**Assignment:** Give again, word for word, every line in the entries below from the line with "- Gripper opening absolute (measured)" up to and including the line with "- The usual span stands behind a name", and no other line.

--------------------------------------------------

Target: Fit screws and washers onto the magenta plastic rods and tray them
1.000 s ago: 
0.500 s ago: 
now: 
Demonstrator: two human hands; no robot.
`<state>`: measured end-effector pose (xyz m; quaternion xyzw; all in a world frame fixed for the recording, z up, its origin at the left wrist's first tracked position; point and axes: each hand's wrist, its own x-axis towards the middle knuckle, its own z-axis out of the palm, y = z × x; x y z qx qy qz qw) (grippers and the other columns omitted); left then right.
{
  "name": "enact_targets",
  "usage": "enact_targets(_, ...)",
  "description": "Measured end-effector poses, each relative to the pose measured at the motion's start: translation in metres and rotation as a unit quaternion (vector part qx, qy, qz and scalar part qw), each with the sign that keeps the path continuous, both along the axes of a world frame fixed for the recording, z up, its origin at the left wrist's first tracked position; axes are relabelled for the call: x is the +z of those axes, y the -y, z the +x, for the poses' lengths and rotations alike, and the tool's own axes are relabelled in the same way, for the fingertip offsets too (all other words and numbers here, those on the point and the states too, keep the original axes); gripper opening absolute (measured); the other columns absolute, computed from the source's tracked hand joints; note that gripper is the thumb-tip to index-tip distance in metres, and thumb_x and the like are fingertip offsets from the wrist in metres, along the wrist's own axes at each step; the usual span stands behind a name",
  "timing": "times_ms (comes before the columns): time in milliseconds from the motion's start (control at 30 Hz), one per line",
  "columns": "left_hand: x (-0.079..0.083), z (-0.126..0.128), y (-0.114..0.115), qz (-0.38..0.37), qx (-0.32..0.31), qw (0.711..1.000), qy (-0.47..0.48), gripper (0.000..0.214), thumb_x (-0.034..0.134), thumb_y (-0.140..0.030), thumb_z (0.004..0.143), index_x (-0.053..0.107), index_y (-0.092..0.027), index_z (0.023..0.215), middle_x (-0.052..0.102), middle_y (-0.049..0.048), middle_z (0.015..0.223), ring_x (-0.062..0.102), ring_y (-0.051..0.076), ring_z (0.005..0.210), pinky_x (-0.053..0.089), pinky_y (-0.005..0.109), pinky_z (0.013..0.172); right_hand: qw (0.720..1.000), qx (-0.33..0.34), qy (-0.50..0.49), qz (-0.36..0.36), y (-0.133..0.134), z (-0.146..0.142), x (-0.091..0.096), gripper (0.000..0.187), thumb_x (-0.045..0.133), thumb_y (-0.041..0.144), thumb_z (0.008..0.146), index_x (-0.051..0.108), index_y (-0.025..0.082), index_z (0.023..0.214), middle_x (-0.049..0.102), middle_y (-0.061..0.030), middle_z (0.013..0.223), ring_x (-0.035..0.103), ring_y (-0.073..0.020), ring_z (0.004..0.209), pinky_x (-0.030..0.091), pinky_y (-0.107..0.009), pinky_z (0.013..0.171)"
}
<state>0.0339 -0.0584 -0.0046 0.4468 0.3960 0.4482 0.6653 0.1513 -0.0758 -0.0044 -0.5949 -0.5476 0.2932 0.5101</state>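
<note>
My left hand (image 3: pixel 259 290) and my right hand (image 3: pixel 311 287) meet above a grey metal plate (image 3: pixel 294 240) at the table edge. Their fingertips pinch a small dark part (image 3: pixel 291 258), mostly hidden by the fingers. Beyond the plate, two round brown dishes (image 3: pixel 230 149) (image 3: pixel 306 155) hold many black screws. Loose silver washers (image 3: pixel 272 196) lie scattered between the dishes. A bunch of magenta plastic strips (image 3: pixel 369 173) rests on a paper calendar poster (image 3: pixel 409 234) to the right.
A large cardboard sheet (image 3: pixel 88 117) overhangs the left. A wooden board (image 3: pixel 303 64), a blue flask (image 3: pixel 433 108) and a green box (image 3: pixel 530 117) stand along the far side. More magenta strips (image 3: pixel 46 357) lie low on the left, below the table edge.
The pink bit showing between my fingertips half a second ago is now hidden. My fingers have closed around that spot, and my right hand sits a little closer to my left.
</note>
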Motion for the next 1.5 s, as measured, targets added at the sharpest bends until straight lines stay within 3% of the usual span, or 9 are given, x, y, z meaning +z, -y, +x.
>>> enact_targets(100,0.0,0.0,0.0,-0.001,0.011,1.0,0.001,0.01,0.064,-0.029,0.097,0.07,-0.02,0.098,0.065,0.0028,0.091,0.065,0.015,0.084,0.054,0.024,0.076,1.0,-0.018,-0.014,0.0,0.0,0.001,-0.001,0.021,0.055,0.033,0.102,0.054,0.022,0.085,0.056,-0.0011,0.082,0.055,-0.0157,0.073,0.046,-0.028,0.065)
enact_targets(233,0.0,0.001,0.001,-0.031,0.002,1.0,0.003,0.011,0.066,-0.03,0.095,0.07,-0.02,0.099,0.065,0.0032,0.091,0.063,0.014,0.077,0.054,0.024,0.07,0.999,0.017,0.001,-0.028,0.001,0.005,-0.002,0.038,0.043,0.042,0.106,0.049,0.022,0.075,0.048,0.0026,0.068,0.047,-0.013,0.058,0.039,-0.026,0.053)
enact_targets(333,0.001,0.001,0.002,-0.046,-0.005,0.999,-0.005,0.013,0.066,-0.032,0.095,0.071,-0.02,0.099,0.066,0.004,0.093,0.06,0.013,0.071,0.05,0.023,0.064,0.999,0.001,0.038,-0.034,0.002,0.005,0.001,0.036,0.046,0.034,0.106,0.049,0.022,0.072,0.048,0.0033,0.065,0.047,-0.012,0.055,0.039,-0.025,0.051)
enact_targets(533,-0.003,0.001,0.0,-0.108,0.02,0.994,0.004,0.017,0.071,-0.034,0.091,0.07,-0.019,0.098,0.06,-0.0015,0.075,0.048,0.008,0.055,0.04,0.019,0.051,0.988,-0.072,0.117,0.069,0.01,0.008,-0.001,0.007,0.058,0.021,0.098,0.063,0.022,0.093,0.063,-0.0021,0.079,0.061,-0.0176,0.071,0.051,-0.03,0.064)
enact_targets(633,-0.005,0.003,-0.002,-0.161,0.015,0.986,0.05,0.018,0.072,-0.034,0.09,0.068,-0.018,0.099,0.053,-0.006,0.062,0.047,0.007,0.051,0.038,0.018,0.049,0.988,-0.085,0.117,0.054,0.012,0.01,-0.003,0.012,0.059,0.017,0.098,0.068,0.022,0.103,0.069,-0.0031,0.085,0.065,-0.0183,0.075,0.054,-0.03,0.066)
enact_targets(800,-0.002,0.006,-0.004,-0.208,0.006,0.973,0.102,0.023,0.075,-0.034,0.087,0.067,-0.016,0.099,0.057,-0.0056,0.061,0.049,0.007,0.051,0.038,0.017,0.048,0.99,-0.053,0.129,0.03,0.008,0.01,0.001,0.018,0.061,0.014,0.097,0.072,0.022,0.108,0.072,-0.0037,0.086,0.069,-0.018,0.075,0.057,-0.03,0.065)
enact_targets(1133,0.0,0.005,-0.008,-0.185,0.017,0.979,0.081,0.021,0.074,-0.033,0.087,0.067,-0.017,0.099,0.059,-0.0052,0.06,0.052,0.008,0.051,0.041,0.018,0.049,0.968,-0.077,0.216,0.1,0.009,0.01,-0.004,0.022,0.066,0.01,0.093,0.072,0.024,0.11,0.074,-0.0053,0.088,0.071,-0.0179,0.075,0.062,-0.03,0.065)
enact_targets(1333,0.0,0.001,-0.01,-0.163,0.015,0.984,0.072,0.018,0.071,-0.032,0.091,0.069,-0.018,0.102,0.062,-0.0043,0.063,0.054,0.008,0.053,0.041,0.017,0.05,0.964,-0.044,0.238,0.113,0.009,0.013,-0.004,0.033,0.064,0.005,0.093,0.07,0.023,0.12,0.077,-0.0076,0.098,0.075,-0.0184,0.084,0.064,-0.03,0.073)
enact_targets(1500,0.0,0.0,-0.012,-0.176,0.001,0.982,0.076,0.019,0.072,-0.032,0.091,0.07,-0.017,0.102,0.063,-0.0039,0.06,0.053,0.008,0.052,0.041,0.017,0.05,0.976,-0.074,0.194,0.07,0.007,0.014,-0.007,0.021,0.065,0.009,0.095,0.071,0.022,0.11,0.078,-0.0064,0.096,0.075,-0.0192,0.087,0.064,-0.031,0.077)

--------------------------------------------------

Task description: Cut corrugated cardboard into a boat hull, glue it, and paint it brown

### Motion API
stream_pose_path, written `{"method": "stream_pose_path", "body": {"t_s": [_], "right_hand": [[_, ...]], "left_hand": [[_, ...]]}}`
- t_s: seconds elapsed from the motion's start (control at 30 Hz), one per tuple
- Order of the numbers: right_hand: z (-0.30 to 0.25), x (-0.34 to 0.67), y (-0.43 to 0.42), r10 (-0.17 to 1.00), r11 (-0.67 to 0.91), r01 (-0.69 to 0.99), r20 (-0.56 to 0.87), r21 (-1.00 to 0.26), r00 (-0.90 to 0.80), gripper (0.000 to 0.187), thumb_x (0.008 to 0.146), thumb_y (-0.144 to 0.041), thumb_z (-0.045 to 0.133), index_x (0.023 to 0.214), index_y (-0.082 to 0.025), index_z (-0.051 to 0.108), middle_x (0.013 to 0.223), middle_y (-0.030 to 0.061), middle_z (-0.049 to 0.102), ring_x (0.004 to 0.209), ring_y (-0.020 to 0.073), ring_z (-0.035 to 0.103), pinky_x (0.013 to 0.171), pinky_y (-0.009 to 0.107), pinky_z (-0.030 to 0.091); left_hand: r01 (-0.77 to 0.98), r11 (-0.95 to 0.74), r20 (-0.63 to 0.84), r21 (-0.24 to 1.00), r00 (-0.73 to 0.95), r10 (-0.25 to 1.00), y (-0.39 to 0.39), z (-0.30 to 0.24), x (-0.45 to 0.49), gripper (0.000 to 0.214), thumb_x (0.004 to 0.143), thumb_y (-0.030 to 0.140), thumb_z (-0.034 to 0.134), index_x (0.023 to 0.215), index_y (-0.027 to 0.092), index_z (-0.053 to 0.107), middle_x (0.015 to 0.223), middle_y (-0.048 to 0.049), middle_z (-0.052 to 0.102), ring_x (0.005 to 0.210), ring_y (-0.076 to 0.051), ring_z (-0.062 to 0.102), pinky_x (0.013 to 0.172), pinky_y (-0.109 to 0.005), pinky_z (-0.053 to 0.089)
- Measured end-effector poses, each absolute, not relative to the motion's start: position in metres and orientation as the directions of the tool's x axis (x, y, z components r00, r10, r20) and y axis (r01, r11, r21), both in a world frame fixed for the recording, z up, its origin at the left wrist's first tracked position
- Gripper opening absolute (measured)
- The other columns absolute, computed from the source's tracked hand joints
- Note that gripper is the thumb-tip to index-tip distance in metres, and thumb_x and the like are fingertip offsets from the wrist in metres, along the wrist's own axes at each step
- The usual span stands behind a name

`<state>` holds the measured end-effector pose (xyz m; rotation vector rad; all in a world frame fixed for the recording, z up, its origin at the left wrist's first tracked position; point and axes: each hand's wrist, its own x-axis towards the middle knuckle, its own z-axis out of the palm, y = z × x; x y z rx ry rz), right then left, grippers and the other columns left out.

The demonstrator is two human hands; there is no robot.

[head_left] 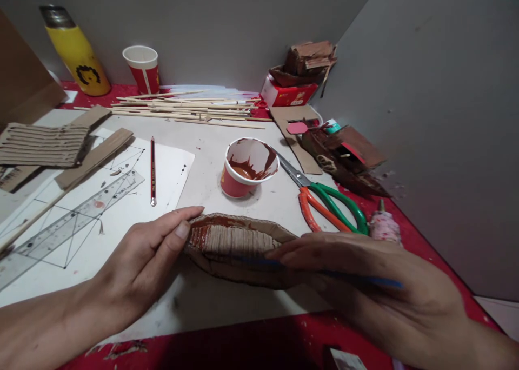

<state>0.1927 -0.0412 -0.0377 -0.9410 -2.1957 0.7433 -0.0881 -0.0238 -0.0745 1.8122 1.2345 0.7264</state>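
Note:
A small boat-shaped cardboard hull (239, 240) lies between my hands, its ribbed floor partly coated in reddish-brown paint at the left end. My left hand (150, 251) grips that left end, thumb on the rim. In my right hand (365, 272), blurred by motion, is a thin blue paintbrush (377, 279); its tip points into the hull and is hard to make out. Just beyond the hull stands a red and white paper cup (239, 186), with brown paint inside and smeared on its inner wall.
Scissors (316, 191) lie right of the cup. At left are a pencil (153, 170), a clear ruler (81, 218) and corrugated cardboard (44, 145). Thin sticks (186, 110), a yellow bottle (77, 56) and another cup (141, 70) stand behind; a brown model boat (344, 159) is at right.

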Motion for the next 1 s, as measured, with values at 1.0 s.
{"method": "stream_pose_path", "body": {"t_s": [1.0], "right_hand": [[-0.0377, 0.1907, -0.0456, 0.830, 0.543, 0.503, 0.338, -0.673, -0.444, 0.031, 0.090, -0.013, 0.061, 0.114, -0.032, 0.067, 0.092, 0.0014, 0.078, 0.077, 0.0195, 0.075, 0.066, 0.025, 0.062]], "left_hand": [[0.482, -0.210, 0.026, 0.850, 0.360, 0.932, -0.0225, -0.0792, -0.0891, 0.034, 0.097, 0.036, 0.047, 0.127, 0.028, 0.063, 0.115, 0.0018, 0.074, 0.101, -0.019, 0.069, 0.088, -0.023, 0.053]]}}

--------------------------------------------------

**Problem solution:**
- Gripper opening absolute (measured)
- The other columns absolute, computed from the source's tracked hand joints
- Note that gripper is the thumb-tip to index-tip distance in metres, and thumb_x and the like are fingertip offsets from the wrist in metres, along the wrist's own axes at each step
- The usual span stands behind a name

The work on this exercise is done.